→ ACTIVITY:
Among the records, which lines include "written"? List them.

→ TASK MATERIAL:
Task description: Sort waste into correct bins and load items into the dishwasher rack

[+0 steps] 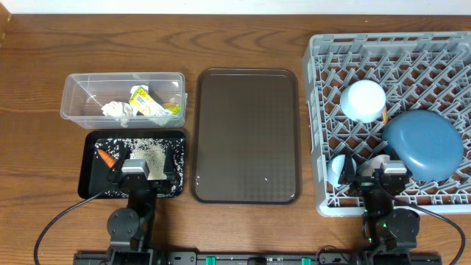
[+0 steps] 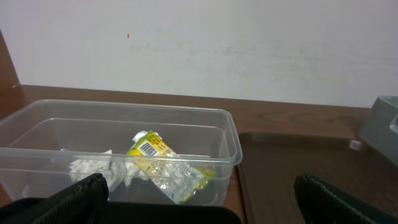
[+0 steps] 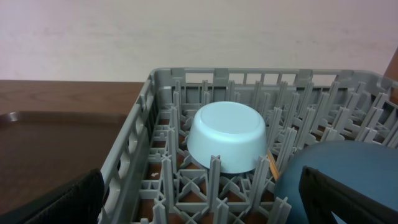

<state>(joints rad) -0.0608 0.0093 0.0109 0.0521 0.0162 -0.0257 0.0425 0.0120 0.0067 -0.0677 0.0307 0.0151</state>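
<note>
The left gripper [image 1: 144, 165] and right gripper [image 1: 372, 172] both gape wide, holding nothing. The blue plate [image 1: 423, 143] sits at four o'clock in the rack [image 1: 322, 110].

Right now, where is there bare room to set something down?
The serving tray, between the black tray and the rack, is bare, as is the table behind it. Crowded: the rack around plate and bowl; rice covers the black tray.

Black arms [image 1: 131, 215], grey wrist blocks [image 1: 135, 168], black cables [image 1: 73, 207]
</note>
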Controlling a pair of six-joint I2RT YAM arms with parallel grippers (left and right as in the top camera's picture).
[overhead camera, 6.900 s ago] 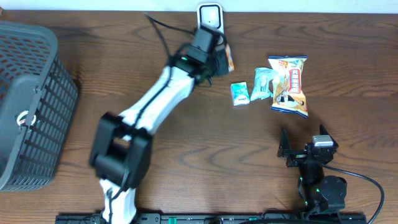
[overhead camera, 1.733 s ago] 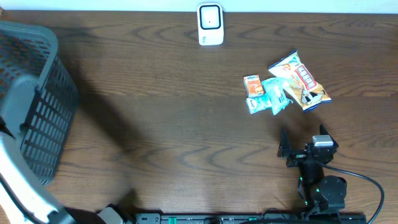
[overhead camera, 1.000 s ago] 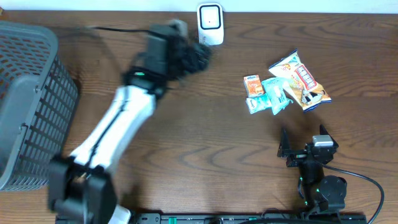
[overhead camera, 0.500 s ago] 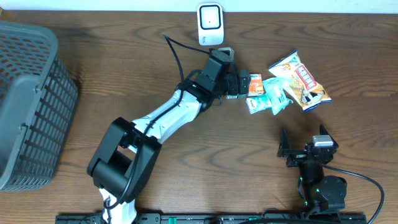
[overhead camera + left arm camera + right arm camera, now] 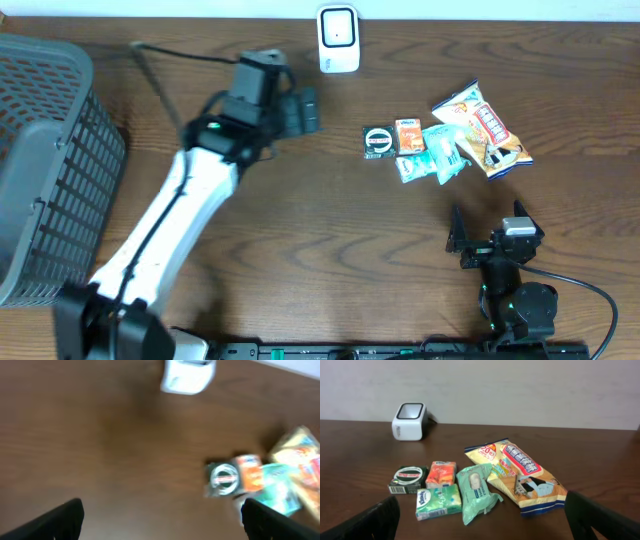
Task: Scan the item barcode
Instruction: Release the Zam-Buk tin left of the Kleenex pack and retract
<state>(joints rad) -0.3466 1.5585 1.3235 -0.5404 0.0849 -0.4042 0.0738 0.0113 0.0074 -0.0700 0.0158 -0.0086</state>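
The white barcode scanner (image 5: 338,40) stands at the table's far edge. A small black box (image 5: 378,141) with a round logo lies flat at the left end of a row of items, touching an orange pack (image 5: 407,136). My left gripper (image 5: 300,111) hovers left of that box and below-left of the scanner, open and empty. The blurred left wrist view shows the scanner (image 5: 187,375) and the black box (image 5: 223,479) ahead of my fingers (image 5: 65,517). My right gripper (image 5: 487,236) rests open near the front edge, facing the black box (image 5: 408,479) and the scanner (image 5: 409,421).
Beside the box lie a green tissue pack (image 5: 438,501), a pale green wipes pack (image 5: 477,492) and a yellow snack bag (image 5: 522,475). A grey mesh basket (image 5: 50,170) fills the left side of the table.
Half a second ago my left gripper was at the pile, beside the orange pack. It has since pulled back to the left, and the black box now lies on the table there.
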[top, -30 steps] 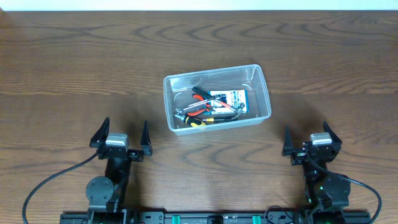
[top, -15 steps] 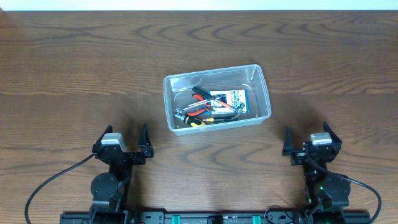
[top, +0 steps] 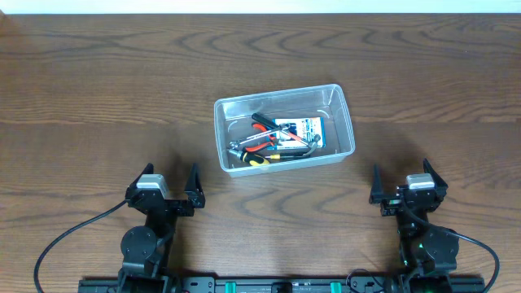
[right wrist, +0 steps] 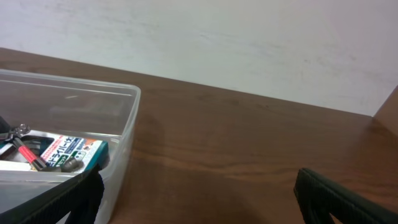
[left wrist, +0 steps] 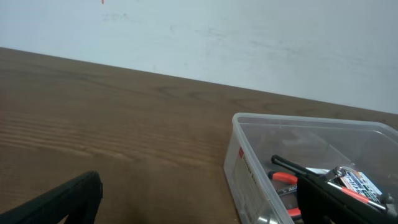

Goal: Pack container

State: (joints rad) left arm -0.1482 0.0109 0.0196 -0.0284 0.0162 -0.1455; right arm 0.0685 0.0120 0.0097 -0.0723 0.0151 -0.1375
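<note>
The clear plastic container (top: 346, 122) stands in the middle of the wooden table. It holds red-handled pliers (top: 260, 140), a yellow-handled tool, metal tools and a small blue-and-white printed box (top: 301, 129). It also shows in the left wrist view (left wrist: 249, 168) and the right wrist view (right wrist: 121, 134). My left gripper (top: 169, 181) is open and empty at the near left, apart from the container. My right gripper (top: 400, 181) is open and empty at the near right.
A pale wall (left wrist: 217, 37) rises behind the table's far edge. Black cables (top: 57, 244) run along the near edge by both arm bases. Bare wood lies on all sides of the container.
My left gripper has drawn back a little toward the near edge and turned slightly. The right arm and the container have not moved.
</note>
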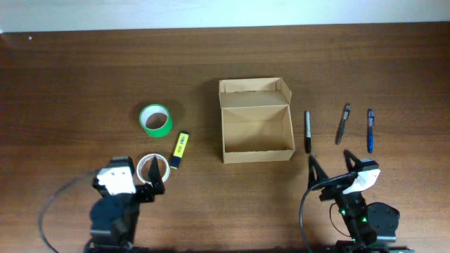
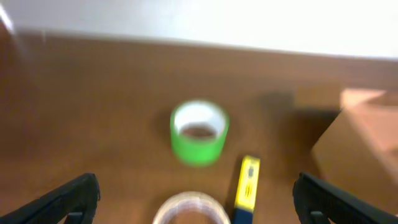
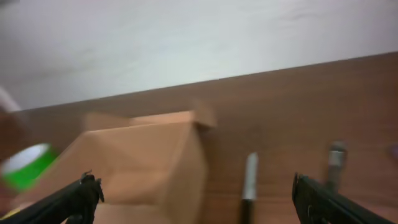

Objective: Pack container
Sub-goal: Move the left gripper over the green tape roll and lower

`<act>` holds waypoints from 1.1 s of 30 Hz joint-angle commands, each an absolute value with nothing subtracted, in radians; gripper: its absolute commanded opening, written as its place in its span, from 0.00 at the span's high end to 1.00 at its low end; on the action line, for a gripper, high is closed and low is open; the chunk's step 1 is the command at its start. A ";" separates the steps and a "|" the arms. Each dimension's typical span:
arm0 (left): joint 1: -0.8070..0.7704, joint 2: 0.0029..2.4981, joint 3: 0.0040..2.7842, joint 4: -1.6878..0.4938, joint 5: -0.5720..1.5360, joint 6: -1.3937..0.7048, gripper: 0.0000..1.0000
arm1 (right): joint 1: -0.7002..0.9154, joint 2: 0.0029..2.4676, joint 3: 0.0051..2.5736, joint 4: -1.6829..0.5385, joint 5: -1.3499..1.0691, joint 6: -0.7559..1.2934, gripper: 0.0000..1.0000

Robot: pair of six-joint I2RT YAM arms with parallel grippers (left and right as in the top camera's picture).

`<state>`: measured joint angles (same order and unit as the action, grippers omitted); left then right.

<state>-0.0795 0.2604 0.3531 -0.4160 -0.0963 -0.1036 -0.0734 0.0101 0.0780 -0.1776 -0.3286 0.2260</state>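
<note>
Container [image 1: 256, 130] stands open, flap seemingly back; left gripper [image 2: 196, 186] and right gripper [image 3: 196, 185] both released.

A dark brown wood-grain table [image 1: 70, 70] fills nearly the whole overhead view, its surface matte with a faint even sheen. Along its far edge runs a pale, off-white wall [image 1: 211, 13], plain and unmarked; both wrist views show it rising behind the table as a bright blurred band. The light is soft and casts only short shadows.
</note>
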 commanded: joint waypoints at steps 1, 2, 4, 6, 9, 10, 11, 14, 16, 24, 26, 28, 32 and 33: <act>-0.084 0.382 0.502 -0.412 -0.050 -0.025 0.00 | -0.079 0.009 0.167 -0.175 -0.522 0.252 0.01; -0.085 0.423 0.542 -0.413 -0.047 -0.025 0.00 | -0.079 0.009 0.191 -0.174 -0.547 0.253 0.01; -0.090 0.513 0.636 -0.414 -0.036 -0.025 0.00 | -0.079 0.009 0.243 -0.150 -0.594 0.252 0.01; -0.104 0.597 0.734 -0.421 -0.020 -0.025 0.00 | -0.079 0.009 0.295 -0.118 -0.617 0.253 0.01; -0.139 0.722 0.896 -0.459 0.001 -0.025 0.00 | -0.079 0.009 0.390 -0.099 -0.625 0.253 0.01; -0.156 0.762 0.950 -0.480 0.002 -0.025 0.00 | -0.079 0.009 0.419 -0.099 -0.625 0.253 0.01; -0.173 0.797 1.001 -0.503 0.002 -0.025 0.00 | -0.079 0.009 0.448 -0.096 -0.625 0.252 0.01; -0.219 0.869 1.106 -0.528 0.025 -0.025 0.01 | -0.079 0.010 0.511 -0.062 -0.624 0.253 0.01; -0.246 0.900 1.153 -0.527 0.045 -0.025 0.00 | -0.079 0.014 0.533 -0.038 -0.624 0.253 0.01; -0.273 1.018 1.275 -0.607 0.025 0.044 0.00 | -0.079 0.265 0.669 -0.041 -0.691 0.252 0.01; -0.273 1.065 1.332 -0.660 0.010 0.048 0.00 | -0.079 0.376 0.740 -0.054 -0.731 0.252 0.01; -0.273 1.116 1.402 -0.715 -0.018 0.062 0.01 | -0.079 0.494 0.831 -0.095 -0.776 0.244 0.01; -0.273 1.215 1.558 -0.802 -0.086 0.085 0.00 | -0.080 0.745 1.057 -0.273 -0.805 0.241 0.01; -0.273 1.241 1.597 -0.818 -0.101 0.084 0.01 | -0.080 0.802 1.114 -0.325 -0.805 0.239 0.01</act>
<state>-0.2676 1.1919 1.4967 -0.7956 -0.0349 0.0505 -0.0734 0.6907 0.9981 -0.2768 -0.7540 0.2451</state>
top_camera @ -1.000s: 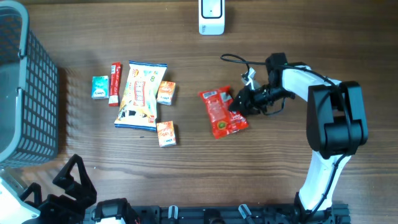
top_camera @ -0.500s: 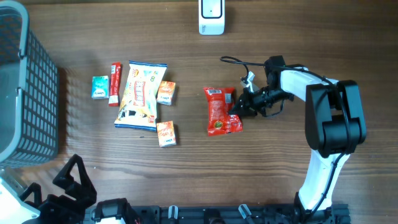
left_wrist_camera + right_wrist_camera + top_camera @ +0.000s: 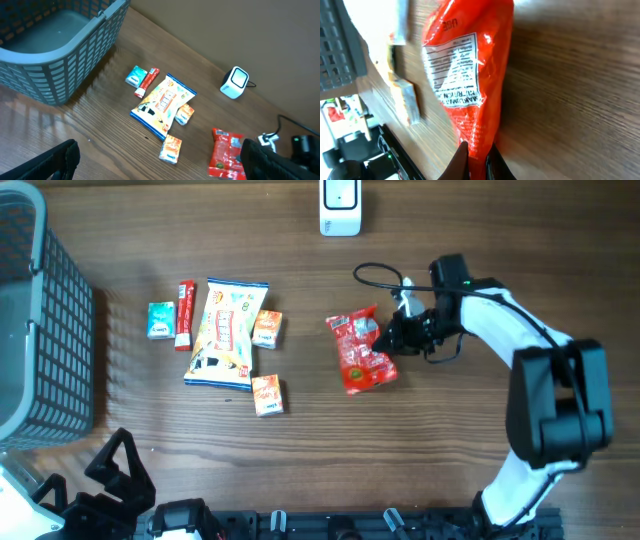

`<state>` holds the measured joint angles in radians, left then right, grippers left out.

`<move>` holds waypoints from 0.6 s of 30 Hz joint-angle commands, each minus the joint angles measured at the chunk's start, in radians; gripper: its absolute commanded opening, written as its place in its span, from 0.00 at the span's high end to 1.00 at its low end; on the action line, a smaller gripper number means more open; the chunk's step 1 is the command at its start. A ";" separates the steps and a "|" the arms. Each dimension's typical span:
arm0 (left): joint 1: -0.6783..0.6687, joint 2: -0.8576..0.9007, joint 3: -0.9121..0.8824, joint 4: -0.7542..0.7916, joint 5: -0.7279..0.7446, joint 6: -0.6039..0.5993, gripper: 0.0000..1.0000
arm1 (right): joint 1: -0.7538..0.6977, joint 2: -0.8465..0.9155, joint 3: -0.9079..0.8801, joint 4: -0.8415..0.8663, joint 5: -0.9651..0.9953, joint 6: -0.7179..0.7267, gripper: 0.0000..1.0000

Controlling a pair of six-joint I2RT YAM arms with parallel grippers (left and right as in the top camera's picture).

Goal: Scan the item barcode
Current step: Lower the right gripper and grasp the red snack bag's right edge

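Red packet (image 3: 358, 355) lies on the wood table (image 3: 450, 440), right of centre, below the white scanner (image 3: 340, 207) and well apart from it. The right gripper (image 3: 385, 338) is pressed together on the packet's right edge. In the right wrist view the fingertips (image 3: 461, 161) pinch the seam, and the printed label panel faces the camera. Left of the packet are two orange boxes (image 3: 266, 329), a snack bag (image 3: 227, 332), a red tube (image 3: 185, 314) and a teal box (image 3: 160, 320). The basket (image 3: 60, 330) stands at the far left. The left gripper (image 3: 157, 167) is spread wide and holds nothing.
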<state>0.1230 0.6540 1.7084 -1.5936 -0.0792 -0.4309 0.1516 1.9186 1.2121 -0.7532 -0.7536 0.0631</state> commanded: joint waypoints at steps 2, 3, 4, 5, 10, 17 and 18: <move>0.004 0.000 0.004 0.003 0.011 0.000 0.00 | 0.000 -0.038 0.000 0.037 -0.062 -0.044 0.96; 0.004 0.000 0.004 0.003 0.011 0.000 0.00 | 0.000 -0.038 0.000 0.056 -0.097 -0.044 0.96; 0.004 0.000 0.004 0.003 0.011 0.000 0.00 | 0.000 -0.038 0.000 0.071 -0.118 -0.044 0.96; 0.003 0.000 0.004 0.003 0.011 0.000 0.00 | 0.000 -0.038 0.000 0.077 -0.120 -0.045 0.96; 0.004 0.000 0.004 0.003 0.011 0.000 0.00 | 0.003 -0.037 -0.021 0.077 0.012 -0.063 0.82; 0.003 0.000 0.004 0.003 0.011 0.000 0.00 | 0.003 -0.037 -0.126 0.129 0.021 -0.059 0.01; 0.003 0.000 0.004 0.003 0.011 0.000 0.00 | 0.003 -0.037 -0.146 0.152 0.021 -0.053 0.01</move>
<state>0.1230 0.6540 1.7084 -1.5936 -0.0795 -0.4309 0.1520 1.9022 1.1210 -0.6392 -0.7486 0.0128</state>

→ RESPONSE TO THE TASK:
`<act>` holds waypoints from 1.1 s of 30 Hz joint-angle commands, each an absolute value with nothing subtracted, in radians; gripper: its absolute commanded opening, written as its place in its span, from 0.00 at the span's high end to 1.00 at its low end; on the action line, for a gripper, high is closed and low is open; the chunk's step 1 is the command at its start. A ";" separates the steps and a "|" the arms. Each dimension's typical span:
`<move>` holds waypoints from 0.6 s of 30 Hz joint-angle commands, each minus the joint angles measured at the chunk's start, in radians; gripper: its absolute commanded opening, written as its place in its span, from 0.00 at the span's high end to 1.00 at its low end; on the action line, a smaller gripper number means more open; the chunk's step 1 is the command at its start. A ";" separates the steps and a "|" the arms. Each dimension's typical span:

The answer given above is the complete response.